QUETTA: A bomb planted on a motorcycle killed a civilian and wounded 22 others in a busy marketplace in Pakistan’s troubled southwest, police said.
The bomb, detonated by remote control, exploded in the town of Sibbi, in the oil- and gas-rich province of Balochistan bordering Iran and Afghanistan, police official Nazar Muhammad said.
“The condition of six of the injured was critical and they have been taken to a nearby military hospital,” Muhammad said.

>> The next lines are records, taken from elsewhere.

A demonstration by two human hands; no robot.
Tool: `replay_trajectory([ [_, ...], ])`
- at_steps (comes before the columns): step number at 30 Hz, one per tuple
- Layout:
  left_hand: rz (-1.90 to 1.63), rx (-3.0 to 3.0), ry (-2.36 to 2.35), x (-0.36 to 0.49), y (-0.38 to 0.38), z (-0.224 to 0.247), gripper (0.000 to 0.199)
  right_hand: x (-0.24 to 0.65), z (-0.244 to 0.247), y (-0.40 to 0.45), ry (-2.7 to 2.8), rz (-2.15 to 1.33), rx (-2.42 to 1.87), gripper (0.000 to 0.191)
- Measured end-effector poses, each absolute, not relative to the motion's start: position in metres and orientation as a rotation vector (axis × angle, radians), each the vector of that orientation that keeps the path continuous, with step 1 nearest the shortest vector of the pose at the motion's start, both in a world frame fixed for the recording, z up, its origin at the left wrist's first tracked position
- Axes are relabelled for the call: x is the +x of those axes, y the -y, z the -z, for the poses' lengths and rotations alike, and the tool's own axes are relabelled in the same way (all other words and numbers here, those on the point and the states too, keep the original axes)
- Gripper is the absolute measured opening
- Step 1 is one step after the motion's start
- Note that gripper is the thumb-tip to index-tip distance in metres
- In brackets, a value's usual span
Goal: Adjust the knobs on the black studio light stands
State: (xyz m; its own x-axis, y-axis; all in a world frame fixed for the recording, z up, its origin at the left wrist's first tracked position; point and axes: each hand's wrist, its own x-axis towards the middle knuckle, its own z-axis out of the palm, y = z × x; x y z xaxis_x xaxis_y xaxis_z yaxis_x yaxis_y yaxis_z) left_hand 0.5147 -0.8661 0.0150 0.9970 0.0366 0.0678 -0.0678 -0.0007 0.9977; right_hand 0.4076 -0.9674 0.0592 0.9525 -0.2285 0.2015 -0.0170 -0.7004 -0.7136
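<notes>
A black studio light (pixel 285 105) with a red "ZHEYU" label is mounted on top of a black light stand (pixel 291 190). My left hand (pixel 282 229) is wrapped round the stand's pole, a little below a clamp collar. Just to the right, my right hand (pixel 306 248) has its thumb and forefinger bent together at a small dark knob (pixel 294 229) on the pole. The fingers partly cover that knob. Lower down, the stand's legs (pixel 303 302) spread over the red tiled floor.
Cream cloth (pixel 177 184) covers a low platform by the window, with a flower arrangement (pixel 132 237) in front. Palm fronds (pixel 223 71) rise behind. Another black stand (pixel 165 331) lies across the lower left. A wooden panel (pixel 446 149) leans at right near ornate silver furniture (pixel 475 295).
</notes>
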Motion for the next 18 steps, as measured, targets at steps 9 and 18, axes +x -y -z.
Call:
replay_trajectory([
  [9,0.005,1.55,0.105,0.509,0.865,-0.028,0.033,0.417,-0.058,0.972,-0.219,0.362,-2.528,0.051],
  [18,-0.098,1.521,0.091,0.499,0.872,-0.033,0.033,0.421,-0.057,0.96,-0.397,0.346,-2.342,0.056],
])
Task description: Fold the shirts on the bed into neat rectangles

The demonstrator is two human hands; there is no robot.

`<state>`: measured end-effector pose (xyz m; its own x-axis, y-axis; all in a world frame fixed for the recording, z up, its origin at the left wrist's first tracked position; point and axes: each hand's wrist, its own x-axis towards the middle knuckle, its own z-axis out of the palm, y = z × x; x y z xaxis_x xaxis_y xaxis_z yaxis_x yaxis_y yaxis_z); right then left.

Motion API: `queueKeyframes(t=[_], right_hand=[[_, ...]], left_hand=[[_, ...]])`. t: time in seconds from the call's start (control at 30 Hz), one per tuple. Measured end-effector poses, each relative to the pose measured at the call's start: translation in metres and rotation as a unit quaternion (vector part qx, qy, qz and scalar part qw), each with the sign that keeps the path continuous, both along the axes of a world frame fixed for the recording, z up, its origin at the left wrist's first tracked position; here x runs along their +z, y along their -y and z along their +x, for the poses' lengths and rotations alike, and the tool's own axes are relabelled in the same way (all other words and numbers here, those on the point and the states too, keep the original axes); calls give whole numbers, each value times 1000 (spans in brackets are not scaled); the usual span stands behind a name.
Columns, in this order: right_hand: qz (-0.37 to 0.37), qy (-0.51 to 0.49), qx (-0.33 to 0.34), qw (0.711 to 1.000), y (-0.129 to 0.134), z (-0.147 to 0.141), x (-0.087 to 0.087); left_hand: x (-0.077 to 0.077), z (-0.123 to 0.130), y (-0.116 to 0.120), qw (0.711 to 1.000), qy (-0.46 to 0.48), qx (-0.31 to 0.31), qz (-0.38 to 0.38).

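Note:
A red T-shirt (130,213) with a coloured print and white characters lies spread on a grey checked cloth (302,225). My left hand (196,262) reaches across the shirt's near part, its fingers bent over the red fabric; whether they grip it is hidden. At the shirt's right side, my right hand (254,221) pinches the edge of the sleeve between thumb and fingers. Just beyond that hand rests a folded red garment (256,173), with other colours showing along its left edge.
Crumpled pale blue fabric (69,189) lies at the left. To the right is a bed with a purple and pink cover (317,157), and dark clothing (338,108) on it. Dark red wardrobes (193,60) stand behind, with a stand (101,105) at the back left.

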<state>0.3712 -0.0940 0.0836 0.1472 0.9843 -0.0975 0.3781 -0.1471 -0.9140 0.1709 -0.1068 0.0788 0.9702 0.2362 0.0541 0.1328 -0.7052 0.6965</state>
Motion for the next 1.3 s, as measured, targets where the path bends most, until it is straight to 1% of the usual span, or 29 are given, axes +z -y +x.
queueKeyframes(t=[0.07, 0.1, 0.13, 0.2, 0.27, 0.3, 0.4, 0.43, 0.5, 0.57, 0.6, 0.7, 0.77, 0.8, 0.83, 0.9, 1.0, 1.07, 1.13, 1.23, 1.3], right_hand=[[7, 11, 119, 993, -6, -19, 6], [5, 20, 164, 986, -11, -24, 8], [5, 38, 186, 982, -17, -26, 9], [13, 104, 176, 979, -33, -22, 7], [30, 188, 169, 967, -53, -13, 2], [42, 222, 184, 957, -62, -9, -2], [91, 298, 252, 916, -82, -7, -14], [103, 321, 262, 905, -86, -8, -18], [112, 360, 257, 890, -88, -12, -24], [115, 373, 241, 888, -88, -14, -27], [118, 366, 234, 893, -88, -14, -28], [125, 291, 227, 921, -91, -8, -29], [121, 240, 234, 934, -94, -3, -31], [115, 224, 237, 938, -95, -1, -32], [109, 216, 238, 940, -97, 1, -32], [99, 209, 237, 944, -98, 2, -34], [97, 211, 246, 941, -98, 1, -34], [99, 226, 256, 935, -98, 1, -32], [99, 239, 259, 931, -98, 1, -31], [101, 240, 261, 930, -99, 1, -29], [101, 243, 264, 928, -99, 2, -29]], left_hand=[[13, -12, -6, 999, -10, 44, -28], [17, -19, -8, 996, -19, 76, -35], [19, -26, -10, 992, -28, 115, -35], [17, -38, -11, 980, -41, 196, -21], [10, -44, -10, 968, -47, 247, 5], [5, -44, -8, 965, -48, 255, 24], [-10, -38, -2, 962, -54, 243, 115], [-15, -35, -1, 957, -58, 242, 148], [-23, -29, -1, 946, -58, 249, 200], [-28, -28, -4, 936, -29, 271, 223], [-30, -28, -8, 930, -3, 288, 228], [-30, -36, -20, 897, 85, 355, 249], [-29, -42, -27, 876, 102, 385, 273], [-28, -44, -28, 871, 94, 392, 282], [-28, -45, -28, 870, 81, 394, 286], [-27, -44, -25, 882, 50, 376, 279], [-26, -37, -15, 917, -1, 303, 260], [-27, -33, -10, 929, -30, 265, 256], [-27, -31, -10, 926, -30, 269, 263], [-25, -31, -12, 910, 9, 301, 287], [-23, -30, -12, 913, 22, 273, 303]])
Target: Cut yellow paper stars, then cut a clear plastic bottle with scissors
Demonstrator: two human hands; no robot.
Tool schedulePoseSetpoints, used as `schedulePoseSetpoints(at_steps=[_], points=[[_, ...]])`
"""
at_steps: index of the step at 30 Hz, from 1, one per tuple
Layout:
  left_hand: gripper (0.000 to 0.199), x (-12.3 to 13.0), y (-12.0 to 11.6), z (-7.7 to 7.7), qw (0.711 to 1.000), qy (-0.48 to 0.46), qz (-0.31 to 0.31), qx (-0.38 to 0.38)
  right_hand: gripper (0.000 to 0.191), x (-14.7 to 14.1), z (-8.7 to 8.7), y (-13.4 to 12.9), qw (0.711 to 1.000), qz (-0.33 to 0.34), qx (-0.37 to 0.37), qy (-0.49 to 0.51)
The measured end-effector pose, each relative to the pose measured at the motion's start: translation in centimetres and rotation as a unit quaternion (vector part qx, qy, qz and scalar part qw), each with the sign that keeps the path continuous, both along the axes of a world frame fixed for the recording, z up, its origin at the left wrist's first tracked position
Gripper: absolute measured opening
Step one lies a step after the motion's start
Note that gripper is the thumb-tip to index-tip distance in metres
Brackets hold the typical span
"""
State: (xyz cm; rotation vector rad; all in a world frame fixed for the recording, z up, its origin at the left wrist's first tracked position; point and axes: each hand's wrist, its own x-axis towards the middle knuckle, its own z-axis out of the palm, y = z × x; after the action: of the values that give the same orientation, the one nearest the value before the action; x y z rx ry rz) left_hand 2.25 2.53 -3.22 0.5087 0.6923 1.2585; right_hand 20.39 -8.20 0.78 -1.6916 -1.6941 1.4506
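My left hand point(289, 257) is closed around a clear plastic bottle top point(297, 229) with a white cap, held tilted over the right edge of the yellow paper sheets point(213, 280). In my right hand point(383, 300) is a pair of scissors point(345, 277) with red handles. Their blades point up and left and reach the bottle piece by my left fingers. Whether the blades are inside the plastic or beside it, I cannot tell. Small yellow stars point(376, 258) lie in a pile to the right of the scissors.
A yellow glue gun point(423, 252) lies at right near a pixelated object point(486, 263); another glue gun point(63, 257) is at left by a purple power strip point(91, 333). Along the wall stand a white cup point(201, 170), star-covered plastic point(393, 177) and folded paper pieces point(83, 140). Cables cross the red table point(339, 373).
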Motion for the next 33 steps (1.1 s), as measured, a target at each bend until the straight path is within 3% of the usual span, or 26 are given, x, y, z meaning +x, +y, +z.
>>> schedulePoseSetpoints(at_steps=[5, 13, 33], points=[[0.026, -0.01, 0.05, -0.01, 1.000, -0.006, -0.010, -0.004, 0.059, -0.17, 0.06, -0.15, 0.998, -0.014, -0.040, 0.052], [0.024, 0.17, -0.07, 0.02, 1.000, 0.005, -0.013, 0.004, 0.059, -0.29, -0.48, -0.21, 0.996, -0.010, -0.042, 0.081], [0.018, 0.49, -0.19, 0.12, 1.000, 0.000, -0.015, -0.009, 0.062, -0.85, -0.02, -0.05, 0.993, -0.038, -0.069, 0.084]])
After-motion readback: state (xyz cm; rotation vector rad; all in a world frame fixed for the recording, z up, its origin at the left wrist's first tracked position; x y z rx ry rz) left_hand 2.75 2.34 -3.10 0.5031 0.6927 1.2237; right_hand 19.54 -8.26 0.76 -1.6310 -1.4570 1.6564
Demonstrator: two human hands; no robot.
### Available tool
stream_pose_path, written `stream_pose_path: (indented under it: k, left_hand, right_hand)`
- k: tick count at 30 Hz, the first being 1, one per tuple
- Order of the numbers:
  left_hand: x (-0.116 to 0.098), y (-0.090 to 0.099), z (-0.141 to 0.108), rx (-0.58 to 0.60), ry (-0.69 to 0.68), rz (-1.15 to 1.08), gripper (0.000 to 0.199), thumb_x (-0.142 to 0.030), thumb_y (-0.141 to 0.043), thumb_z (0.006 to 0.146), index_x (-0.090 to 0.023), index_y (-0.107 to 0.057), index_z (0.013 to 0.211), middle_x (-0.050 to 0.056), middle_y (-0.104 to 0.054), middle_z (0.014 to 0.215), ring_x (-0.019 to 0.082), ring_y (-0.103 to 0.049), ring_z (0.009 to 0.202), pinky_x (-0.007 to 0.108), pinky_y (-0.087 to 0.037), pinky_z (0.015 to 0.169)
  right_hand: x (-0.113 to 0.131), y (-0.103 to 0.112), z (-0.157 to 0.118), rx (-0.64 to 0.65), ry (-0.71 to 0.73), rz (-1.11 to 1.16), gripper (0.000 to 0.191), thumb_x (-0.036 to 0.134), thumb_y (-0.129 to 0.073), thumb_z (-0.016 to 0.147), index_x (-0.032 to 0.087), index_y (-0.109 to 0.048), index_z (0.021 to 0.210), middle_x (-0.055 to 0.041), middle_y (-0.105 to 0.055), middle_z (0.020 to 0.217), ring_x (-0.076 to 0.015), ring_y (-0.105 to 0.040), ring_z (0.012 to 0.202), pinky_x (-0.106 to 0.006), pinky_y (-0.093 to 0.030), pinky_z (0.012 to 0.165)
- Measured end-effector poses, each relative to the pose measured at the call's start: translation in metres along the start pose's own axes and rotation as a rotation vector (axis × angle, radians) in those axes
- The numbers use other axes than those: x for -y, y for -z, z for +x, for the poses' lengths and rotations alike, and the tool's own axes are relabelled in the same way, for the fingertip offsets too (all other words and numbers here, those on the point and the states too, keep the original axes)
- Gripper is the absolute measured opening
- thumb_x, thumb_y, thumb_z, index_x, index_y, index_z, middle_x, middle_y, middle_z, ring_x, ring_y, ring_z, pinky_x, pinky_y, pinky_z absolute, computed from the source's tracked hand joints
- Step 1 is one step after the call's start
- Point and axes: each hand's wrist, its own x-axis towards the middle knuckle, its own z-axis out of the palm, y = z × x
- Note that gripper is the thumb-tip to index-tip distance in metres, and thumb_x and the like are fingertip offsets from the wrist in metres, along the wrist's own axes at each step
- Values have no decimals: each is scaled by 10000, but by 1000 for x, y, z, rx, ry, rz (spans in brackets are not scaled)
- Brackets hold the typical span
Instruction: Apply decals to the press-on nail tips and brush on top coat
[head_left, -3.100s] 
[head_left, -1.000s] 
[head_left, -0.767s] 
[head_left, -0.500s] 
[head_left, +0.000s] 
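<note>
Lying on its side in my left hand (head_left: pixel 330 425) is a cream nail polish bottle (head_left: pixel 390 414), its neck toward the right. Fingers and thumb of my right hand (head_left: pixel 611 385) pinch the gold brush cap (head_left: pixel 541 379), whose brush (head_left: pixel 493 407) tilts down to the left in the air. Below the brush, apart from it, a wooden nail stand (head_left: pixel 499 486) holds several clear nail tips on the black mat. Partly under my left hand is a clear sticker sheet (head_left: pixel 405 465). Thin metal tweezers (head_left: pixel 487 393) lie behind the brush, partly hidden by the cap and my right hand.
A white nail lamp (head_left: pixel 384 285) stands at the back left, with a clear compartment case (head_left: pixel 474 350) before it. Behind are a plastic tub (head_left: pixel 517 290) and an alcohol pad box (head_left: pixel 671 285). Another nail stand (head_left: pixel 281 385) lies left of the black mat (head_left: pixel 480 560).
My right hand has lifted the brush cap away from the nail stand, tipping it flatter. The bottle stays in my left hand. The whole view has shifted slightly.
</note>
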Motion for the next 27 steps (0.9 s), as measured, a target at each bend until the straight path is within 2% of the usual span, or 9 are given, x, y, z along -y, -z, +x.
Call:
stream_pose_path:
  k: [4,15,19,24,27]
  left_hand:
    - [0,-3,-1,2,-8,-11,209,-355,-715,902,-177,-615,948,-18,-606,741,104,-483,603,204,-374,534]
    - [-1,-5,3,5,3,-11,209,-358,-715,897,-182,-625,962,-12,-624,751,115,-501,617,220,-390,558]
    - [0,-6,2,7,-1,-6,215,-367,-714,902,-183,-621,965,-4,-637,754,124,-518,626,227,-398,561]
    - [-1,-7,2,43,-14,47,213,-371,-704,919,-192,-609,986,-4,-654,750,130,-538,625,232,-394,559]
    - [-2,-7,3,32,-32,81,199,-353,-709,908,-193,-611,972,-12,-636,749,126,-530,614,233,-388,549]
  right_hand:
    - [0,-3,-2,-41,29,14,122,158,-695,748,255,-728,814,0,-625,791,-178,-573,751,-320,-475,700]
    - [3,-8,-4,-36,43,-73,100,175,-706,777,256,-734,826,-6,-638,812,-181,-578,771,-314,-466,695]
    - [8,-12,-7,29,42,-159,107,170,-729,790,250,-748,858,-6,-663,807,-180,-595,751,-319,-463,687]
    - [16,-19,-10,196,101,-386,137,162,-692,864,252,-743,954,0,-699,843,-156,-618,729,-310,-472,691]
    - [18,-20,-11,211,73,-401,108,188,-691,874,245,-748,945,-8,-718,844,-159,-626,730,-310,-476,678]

“The target of the attack is yet not clear but apparently the terrorists wanted to create panic.” The victims were local villagers, Muhammad added. Senior police official Naseebullah Khoso confirmed the incident and said that no women or children were among the victims.
No group has yet claimed responsibility for the attack. Balochistan has long been plagued by Islamist militancy, sectarian violence and a separatist insurgency.
The annual death toll from terrorist attacks has risen from 164 in 2003 to 3318 in 2009 with a total of 35,000 Pakistanis killed between September 11, 2001 and May 2011.
According to the government of Pakistan, the direct and indirect economic costs of terrorism from 2000–2010 total $68bn.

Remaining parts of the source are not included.